20



The first chance I had I hurried to Penfield’s. He was the only one who could help me with Clara’s escape. That was his word, escape. Clara would leave because she was dislodged by the returning wife, Clara would leave because with unforgivable haste she’d been removed from the cozy confidences of Loon Lake’s master bedroom. But it wouldn’t do to tell him that. He thought he was in torment for her sake. He brooded about rescuing her. That’s the way poets are, I said to myself. They see what no one else can see, and what is clear to everyone else they don’t see.

I found him in bed. His breath rasped. His skin was a strange pink-gray color and it shone in a glaze of perspiration. He stared at me mournfully from his pillows, his blue and bloodshot eyes swimming in helplessness.

Oh God. That was all I needed.

I went out and found Libby in the staff house.

“I’ll have nothing to do with you,” she said.

“It’s not me, Libby. It’s Mr. Penfield. Something’s wrong with him. I think he needs a doctor.”

She looked at me with suspicion. She went ahead of me to the stables and ran up the stairs to keep as much distance between us as she could.

She took one look at the poet and without troubling to remove herself from his hearing said, “There’s nothing wrong with him, he just likes to carry on.”

“What do you know, Libby?” he cried out, stung.

“I know what a hollow leg is,” she said. “Look at this place, it’s enough to make anyone sick.”

“Get out, get out!” Penfield shouted. “Will everyone torture me?

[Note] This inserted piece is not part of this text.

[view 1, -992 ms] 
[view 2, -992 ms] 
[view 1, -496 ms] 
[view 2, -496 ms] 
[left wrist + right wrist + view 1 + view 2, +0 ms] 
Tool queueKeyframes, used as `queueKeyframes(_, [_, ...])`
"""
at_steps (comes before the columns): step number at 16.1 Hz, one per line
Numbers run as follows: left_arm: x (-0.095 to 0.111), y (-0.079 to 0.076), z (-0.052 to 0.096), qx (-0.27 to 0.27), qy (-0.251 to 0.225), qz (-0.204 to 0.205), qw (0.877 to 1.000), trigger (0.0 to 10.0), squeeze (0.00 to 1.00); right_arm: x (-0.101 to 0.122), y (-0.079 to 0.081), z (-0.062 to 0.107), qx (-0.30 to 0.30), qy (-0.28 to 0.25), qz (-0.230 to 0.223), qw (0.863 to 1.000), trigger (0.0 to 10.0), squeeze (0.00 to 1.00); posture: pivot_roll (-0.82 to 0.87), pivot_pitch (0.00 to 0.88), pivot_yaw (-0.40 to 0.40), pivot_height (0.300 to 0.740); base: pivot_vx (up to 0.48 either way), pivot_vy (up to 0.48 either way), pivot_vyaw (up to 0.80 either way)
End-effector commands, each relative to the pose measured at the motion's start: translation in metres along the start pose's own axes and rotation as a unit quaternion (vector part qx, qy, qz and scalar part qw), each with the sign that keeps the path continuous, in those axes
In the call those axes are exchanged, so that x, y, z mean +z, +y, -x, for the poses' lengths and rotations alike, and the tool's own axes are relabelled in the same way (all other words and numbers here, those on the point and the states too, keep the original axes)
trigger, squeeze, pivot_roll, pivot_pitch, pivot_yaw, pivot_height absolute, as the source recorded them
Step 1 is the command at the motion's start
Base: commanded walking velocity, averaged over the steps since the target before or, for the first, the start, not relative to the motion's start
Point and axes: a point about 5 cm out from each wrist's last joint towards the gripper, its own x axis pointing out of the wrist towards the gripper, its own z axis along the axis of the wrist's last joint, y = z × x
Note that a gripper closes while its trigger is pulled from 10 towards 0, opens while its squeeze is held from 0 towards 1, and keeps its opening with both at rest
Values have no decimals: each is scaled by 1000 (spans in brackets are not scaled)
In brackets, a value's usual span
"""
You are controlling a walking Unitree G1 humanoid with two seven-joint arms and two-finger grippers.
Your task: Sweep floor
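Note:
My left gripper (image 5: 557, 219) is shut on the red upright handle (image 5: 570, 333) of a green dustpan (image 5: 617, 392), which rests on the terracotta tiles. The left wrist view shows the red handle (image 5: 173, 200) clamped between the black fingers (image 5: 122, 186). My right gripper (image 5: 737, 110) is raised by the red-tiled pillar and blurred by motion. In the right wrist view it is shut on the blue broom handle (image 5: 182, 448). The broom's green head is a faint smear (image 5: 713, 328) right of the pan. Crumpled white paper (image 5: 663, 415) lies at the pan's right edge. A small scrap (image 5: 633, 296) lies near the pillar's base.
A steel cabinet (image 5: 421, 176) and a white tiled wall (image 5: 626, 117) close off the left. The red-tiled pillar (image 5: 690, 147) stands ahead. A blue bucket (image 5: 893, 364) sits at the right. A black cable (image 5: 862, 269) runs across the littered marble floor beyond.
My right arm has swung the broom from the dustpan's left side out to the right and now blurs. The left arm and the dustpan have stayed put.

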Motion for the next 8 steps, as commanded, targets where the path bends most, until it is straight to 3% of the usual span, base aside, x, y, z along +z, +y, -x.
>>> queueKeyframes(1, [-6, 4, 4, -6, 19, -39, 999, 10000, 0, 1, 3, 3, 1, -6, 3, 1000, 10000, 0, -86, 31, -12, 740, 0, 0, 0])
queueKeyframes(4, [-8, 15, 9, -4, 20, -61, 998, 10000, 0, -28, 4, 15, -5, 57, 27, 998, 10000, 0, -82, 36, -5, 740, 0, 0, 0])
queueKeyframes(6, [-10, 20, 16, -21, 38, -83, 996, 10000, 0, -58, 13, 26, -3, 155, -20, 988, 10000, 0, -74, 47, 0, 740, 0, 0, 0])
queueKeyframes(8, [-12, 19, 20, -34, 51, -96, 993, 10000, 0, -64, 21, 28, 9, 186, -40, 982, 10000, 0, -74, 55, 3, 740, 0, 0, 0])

Am I to die with the scorn of servants in my ears?”

She ignored him and with a great flurry went into action, picking up papers books dirty socks.

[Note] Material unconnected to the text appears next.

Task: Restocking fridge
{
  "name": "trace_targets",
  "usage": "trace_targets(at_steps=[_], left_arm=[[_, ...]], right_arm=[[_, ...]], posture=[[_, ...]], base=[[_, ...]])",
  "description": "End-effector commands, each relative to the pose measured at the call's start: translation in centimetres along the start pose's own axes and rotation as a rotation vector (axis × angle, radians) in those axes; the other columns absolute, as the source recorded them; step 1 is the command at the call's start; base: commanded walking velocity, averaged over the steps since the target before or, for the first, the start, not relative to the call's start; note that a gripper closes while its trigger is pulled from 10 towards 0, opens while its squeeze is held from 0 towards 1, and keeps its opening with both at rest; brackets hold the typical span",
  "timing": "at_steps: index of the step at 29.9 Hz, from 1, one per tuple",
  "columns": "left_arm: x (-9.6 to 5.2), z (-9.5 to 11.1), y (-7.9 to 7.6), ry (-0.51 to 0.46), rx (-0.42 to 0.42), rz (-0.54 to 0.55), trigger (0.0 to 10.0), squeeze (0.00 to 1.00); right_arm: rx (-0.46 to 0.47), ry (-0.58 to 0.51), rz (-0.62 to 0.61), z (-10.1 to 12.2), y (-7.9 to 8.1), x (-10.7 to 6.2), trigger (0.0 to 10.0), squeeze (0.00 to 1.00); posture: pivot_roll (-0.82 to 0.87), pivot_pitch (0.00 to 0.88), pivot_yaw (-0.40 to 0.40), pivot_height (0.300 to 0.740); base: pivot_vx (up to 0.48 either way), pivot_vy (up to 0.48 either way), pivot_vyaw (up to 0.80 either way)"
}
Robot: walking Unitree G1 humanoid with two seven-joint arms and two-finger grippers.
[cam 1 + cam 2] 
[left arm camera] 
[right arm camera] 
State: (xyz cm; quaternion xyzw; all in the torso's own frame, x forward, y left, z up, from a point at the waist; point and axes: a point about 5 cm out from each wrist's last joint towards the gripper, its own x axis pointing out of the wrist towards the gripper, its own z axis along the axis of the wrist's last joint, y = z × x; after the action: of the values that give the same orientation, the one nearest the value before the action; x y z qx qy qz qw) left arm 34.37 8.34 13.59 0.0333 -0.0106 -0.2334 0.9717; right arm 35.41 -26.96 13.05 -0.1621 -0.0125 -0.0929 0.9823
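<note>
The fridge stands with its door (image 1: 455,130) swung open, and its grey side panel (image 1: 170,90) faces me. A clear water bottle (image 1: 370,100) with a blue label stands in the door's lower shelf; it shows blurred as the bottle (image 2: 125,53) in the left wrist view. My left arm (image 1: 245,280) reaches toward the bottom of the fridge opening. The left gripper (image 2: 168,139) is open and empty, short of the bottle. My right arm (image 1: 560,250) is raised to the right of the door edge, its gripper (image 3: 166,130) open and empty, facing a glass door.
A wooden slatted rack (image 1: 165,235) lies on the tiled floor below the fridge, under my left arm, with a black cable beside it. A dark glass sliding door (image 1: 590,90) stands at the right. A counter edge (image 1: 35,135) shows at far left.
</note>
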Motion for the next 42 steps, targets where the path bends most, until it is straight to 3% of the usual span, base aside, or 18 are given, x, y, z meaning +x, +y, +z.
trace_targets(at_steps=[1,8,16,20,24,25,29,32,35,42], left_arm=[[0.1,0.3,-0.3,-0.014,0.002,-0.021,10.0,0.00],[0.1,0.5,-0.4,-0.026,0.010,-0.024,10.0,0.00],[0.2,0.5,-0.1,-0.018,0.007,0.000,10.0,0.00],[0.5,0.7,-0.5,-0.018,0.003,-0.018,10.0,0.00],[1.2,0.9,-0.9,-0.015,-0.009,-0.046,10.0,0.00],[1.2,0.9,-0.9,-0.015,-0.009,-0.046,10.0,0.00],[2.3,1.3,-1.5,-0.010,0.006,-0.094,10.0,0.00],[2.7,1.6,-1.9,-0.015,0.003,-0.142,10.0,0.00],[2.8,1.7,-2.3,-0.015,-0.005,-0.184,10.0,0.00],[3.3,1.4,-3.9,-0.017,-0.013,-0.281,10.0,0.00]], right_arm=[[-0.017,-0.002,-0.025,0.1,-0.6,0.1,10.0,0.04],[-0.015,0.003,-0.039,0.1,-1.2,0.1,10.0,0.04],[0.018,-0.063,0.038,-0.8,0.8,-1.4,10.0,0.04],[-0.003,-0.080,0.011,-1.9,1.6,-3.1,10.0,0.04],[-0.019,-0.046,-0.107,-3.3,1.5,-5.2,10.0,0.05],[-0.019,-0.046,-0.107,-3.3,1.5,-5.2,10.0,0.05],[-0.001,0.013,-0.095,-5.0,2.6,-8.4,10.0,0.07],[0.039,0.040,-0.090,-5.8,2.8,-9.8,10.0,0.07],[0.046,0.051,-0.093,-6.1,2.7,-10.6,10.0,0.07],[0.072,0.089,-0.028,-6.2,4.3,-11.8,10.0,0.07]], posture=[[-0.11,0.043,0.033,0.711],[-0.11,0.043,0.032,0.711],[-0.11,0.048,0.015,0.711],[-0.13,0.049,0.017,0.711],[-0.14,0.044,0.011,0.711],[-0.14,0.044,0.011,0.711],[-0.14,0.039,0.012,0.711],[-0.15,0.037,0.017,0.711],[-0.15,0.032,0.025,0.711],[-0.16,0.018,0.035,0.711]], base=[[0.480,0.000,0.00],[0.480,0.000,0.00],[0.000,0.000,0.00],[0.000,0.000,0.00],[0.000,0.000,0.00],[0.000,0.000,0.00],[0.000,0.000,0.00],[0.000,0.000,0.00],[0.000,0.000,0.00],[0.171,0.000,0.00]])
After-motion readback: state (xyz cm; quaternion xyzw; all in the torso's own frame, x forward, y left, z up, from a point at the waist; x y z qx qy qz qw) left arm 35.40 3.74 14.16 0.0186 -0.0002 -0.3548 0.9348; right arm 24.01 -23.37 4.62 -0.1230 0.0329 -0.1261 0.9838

“Go away,” he shouted. “Don’t touch a thing, damnit, you’re disrupting everything!”

She straightened his bedcovers and plumped up his pillows while he shouted at her to leave him alone.

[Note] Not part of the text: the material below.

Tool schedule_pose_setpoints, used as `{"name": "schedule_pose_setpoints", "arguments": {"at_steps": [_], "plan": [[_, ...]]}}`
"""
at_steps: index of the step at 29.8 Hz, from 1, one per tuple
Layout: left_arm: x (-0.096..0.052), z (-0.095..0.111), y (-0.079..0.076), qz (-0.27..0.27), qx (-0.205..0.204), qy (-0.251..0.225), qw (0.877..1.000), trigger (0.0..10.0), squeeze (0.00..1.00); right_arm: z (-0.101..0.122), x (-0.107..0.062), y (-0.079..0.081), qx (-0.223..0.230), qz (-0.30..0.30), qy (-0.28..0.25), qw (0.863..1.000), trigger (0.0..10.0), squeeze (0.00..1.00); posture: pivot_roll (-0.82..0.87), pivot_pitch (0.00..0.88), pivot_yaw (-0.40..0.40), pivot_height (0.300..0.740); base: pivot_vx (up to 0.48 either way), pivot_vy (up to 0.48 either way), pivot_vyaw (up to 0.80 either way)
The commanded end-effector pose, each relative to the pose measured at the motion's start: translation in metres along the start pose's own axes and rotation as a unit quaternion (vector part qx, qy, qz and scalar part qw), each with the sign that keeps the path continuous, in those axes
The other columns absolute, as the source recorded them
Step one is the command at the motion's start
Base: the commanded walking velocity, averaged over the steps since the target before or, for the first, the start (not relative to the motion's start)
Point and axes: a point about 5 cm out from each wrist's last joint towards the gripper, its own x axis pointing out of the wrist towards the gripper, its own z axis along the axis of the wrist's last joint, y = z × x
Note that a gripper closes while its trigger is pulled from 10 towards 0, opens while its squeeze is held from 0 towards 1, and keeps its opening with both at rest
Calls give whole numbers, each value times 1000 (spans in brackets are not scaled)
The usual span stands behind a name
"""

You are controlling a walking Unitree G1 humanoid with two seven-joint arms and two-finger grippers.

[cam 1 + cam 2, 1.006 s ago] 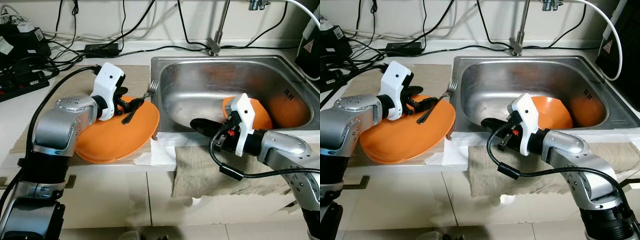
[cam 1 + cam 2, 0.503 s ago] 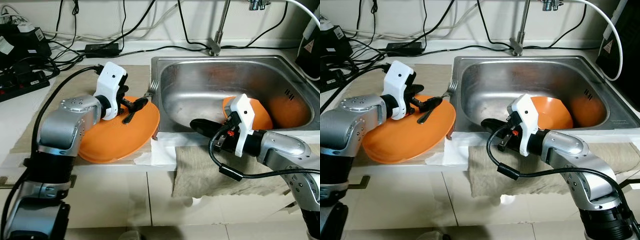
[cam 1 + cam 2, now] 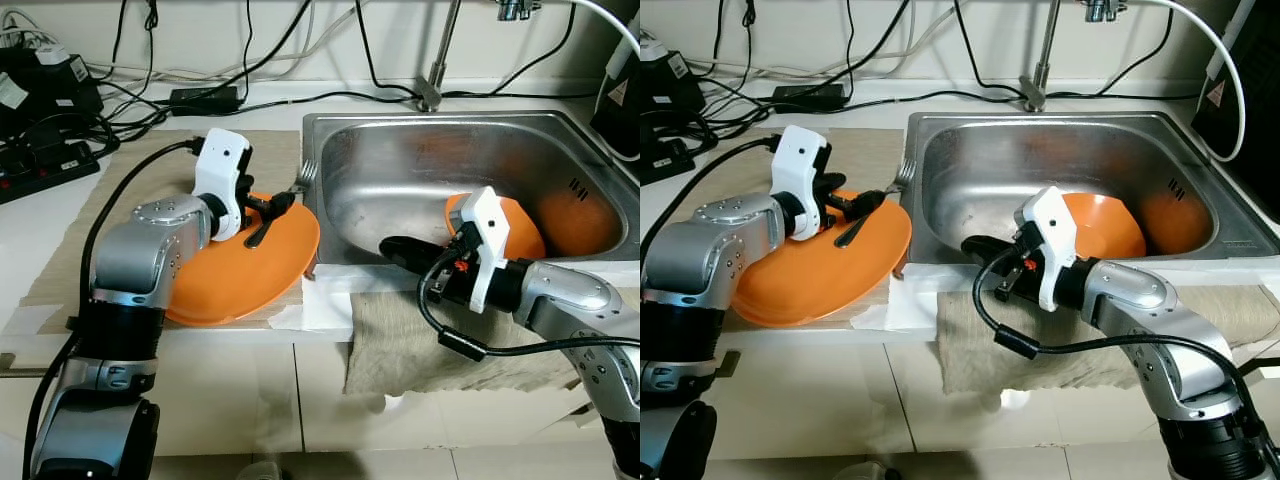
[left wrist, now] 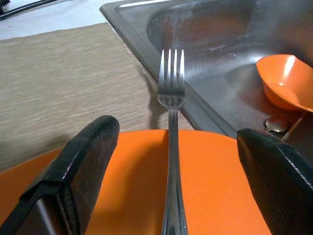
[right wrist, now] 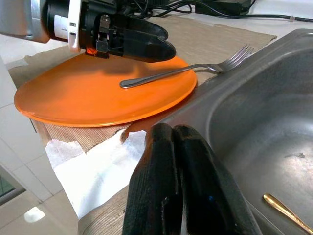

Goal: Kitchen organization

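Plate (image 3: 235,270): big orange one, left-centre of frame, beside the sink (image 3: 400,140).
Fork (image 4: 170,147): thin steel, stiff, probably slippery; lies on the plate, grab mid-handle.
Left gripper (image 4: 171,171): spread wide, straddling the handle.
Right gripper (image 5: 188,196): pinched closed, empty, lower centre.

I see an orange plate (image 3: 240,275) on a tan woven mat (image 3: 150,165), with a silver fork (image 4: 171,147) across it. My grippers' fingers (image 5: 161,191) are black, their wrist housings white. The sink (image 3: 400,150) is dull steel, holding an orange bowl (image 4: 286,83).
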Motion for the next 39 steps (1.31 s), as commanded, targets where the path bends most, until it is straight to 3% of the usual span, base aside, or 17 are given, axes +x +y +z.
{"name": "schedule_pose_setpoints", "arguments": {"at_steps": [1,12,23,39], "plan": [[0,-3,2,8,-5,-4,1000,10000,0,7,-1,3,-12,1,-12,1000,10000,0,10,12,32,740,0,0,0],[3,-13,-1,11,-15,7,1000,10000,0,6,-1,4,-11,2,-11,1000,10000,0,8,15,31,740,0,0,0],[3,-22,-6,0,7,44,999,10000,0,5,-1,5,-9,3,-8,1000,10000,0,7,20,35,740,0,0,0],[9,-31,-4,7,7,69,998,10000,0,4,-1,5,-6,1,-9,1000,10000,0,0,27,37,740,0,0,0]]}}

Furious with both of us, she marched out.

“Joe, there’s a bottle of wine under the window seat,” Mr. Penfield said.

I wondered what was wrong with me to be so gullible to the claims of this man. He lived here at Loon Lake sloshing in self-pity, the best aspect of him, his gift for poetry, put to the use of unsound notions. Obviously this was the solution of his life. I couldn’t change that if I tried. Nobody could.

I handed him the bottle and a glass. He sat up.

“Mr. Penfield, I’ve got to tell you something,” I said, pulling a chair to his bedside. “But I need some information first. Who is Clara? Who were those people who came with her on the train?”

“Tommy Crapo,” he said.

“Who?”

“Tommy Crapo. The industrial consultant.” He drank off a half-glass of wine. “Don’t you read the newspapers? Don’t you look at the tabloids? Tommy Crapo who has his picture taken on night-club banquettes with beautiful women.”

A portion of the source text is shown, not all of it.